● Work required: The lines from the start of the records below through the line containing "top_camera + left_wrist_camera" are to be copied exactly, both ends included, with nothing added.

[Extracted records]

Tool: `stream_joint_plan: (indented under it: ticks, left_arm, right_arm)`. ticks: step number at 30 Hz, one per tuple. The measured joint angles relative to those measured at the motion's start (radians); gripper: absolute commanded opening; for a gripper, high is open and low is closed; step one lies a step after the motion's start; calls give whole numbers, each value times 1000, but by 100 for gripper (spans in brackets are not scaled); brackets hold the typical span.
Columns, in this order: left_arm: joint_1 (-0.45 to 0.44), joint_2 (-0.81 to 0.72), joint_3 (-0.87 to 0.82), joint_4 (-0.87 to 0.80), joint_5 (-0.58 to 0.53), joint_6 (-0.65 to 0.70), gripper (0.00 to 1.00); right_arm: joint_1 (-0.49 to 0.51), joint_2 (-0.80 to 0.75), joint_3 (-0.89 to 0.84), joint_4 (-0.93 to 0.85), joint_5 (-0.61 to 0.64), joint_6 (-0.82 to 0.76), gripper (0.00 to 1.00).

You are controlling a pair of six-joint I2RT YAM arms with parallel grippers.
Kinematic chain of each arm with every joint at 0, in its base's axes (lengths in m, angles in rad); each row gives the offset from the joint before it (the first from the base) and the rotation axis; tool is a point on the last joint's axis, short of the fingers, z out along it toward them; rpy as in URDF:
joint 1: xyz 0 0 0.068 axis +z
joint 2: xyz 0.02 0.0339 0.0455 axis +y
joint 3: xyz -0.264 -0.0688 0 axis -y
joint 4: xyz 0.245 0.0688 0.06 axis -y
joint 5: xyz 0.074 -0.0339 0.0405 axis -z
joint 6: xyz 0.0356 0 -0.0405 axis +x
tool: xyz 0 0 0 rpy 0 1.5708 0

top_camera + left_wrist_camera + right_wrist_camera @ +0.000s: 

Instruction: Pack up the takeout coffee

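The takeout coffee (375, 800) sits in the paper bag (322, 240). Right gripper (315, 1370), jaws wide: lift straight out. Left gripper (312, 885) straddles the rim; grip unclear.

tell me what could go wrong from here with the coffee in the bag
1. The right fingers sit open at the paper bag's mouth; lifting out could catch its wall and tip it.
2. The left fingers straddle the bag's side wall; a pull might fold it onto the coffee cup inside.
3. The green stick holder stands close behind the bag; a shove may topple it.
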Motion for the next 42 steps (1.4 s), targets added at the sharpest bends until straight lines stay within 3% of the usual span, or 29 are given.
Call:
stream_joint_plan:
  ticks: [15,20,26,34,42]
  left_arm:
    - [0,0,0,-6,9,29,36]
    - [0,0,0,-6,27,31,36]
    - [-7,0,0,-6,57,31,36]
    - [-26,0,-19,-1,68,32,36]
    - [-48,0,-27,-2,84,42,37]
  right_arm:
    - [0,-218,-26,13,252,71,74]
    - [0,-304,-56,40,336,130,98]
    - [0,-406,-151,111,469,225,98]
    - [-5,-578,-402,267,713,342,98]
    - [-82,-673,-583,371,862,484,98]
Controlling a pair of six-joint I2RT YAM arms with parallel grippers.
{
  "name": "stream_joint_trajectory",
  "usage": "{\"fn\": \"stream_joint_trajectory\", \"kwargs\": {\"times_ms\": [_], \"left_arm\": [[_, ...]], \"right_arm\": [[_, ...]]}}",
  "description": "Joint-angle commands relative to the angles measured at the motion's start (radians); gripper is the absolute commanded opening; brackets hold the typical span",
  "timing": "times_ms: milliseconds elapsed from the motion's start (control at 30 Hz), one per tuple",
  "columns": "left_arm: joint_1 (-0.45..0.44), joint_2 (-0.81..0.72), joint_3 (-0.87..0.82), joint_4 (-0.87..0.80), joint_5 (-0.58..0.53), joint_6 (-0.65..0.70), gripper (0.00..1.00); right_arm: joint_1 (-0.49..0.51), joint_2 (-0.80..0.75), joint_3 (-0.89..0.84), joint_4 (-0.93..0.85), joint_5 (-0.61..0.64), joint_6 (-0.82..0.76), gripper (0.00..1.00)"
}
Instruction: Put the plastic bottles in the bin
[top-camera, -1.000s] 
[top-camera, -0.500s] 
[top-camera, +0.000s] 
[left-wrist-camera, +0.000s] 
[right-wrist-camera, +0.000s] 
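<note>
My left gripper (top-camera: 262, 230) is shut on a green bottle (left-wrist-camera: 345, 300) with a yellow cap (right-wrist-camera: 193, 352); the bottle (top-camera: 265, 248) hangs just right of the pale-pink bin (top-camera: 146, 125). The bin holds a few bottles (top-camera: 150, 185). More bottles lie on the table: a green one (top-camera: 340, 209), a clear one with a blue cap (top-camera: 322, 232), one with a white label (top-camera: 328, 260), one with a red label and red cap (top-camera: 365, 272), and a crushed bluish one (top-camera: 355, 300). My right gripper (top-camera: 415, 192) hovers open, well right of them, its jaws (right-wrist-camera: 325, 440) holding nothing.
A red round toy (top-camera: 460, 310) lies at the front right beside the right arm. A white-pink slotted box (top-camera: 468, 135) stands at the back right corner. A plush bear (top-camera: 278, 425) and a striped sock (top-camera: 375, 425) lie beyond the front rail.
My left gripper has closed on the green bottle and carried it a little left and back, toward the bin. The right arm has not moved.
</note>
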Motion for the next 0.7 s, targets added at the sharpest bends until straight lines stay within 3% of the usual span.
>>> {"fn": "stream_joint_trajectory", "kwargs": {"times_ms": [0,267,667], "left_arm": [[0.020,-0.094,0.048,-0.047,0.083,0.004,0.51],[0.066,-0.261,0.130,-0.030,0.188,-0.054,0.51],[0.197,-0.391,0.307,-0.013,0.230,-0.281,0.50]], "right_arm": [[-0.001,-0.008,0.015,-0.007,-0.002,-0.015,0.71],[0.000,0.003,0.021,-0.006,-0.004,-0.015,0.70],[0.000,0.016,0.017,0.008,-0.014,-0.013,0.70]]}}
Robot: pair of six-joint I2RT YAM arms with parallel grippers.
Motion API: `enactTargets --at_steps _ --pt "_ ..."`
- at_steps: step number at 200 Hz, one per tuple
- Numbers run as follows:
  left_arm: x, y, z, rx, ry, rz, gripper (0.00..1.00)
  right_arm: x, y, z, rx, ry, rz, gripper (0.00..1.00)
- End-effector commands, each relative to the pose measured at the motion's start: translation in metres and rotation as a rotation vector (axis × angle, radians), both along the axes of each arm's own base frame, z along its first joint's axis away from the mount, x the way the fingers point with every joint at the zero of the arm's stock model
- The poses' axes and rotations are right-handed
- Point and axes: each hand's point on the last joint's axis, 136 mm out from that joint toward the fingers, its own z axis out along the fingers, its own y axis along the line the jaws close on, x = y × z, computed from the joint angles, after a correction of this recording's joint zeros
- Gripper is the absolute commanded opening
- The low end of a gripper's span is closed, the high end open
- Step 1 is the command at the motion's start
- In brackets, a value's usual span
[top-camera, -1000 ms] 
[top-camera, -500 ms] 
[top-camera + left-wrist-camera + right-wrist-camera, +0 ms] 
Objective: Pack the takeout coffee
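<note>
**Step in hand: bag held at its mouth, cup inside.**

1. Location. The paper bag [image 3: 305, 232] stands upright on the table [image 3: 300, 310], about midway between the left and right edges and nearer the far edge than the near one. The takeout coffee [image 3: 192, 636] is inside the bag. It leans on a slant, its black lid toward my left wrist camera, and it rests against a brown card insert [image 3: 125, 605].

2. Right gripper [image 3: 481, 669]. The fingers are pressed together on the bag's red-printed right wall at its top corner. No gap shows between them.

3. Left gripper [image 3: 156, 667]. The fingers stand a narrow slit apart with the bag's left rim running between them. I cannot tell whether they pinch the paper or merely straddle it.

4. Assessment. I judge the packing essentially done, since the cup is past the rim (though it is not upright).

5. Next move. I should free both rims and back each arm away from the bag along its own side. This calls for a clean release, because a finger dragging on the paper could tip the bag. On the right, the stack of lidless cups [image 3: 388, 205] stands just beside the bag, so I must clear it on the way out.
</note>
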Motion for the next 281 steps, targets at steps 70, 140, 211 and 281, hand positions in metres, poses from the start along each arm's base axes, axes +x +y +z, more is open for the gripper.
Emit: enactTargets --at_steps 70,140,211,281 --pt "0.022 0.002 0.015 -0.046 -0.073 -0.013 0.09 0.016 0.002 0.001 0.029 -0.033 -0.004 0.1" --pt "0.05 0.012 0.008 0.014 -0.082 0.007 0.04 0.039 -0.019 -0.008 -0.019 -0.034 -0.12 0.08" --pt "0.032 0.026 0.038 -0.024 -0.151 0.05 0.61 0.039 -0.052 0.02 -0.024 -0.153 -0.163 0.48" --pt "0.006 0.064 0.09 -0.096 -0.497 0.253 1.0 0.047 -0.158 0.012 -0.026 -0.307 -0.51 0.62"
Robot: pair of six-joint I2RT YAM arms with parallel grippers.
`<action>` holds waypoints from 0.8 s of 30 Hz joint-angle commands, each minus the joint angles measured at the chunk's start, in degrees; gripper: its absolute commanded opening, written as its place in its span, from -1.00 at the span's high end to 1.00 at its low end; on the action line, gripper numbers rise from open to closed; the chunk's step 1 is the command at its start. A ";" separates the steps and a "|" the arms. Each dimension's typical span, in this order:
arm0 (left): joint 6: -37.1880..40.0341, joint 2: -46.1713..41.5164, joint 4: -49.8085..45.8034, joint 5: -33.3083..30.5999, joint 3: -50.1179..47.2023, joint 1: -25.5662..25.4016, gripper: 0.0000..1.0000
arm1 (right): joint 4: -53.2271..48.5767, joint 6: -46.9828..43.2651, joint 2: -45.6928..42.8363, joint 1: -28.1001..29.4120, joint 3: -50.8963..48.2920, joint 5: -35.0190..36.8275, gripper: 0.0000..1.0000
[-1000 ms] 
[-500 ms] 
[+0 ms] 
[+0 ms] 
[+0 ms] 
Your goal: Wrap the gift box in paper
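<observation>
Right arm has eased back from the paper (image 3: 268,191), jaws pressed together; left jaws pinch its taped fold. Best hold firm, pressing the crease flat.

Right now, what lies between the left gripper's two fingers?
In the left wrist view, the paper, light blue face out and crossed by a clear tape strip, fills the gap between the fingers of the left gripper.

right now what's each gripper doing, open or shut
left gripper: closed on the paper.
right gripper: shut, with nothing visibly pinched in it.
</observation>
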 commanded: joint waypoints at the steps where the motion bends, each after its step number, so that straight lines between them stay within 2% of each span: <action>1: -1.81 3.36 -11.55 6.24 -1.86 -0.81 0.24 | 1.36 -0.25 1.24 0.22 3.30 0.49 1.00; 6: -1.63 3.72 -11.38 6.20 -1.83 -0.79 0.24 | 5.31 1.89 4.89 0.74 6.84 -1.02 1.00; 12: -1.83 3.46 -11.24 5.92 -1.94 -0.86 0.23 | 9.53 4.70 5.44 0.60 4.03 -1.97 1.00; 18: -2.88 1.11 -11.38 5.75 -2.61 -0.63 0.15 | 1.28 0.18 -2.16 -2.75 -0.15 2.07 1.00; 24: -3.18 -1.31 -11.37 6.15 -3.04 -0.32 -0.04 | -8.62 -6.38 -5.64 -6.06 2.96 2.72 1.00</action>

● Result of this task:
Tool: `stream_joint_plan: (indented under it: ticks, left_arm, right_arm)`. ticks: step number at 30 Hz, one per tuple. The measured joint angles relative to those measured at the motion's start (radians); gripper: absolute commanded opening; for a gripper, high is open and low is closed; step one lies a step after the motion's start; calls give whole numbers, each value times 1000, but by 100 for gripper (spans in brackets are not scaled); brackets hold the typical span.
Columns, in this order: left_arm: joint_1 (-0.45 to 0.44), joint_2 (-0.81 to 0.72), joint_3 (-0.87 to 0.82), joint_4 (-0.87 to 0.80), joint_5 (-0.58 to 0.53), joint_6 (-0.65 to 0.70), gripper (0.00 to 1.00); right_arm: joint_1 (-0.49 to 0.51), joint_2 (-0.80 to 0.75), joint_3 (-0.89 to 0.84), joint_4 (-0.93 to 0.85), joint_5 (-0.61 to 0.64), joint_6 (-0.82 to 0.76), gripper (0.00 to 1.00).

You are controlling a pair of six-joint I2RT YAM arms with parallel grippers.
Kinematic chain of each arm with every joint at 0, in its base's axes (lengths in m, angles in rad); each row gives the offset from the joint before it (the first from the base) and the rotation axis; tool is a point on the last joint's axis, short of the fingers, z out along it toward them; rpy as in URDF:
joint 1: xyz 0 0 0.068 axis +z
joint 2: xyz 0.02 0.0339 0.0455 axis +y
joint 3: xyz -0.264 -0.0688 0 axis -y
joint 4: xyz 0.245 0.0688 0.06 axis -y
joint 5: xyz 0.074 -0.0339 0.0405 axis -z
joint 6: xyz 0.0356 0 -0.0405 axis +x
tool: xyz 0 0 0 rpy 0 1.5708 0

top_camera + left_wrist_camera + right_wrist_camera @ +0.000s: 

This completes the required output.